Instructions to follow:
From the data underneath, reproduce exactly the stretch that begins at the line with "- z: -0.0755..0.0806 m" and ends after the line with "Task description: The".
──────
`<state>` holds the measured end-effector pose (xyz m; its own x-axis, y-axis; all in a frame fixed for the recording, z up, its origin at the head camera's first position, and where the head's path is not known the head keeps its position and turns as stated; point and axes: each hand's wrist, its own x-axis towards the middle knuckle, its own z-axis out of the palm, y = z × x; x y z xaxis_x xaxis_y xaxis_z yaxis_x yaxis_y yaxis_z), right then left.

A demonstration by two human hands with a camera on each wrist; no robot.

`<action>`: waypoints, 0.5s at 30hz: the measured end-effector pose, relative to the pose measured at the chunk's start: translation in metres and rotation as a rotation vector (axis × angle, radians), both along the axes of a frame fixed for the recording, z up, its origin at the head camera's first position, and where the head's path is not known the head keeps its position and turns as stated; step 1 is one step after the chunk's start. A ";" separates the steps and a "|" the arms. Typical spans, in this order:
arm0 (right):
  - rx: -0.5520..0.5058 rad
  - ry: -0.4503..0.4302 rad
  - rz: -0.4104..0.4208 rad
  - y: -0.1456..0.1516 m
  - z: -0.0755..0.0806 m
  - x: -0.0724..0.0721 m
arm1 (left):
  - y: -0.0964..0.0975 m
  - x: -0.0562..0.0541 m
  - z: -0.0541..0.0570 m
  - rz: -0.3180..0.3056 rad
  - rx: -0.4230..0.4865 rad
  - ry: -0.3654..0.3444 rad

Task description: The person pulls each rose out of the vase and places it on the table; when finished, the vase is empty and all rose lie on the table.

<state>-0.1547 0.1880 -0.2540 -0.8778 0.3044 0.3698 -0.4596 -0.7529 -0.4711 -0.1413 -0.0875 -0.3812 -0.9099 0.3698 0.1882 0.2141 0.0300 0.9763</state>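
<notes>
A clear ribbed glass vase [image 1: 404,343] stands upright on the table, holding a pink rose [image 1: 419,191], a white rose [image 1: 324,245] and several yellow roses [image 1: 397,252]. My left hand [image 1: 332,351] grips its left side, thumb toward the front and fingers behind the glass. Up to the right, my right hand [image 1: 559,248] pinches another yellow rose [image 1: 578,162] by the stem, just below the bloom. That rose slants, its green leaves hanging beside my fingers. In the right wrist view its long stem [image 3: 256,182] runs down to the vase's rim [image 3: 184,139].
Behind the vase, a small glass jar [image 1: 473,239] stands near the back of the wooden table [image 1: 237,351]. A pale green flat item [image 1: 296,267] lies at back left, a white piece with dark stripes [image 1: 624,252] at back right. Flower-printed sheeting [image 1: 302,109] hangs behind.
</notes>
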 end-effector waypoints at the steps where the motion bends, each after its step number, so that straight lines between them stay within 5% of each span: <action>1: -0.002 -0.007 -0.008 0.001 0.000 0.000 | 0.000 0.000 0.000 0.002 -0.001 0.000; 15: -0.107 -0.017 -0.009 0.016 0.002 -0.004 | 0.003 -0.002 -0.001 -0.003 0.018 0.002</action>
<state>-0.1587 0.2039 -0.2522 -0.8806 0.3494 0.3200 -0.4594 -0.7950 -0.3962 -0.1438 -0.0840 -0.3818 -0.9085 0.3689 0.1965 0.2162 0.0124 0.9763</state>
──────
Result:
  - z: -0.0755..0.0806 m
  - x: -0.0724..0.0721 m
arm1 (left):
  - y: -0.0964..0.0975 m
  - x: -0.0562..0.0541 m
  - z: -0.0541..0.0570 m
  - rz: -0.3180..0.3056 rad
  - rx: -0.4230..0.4865 rad
  - ry: -0.3654..0.3444 rad

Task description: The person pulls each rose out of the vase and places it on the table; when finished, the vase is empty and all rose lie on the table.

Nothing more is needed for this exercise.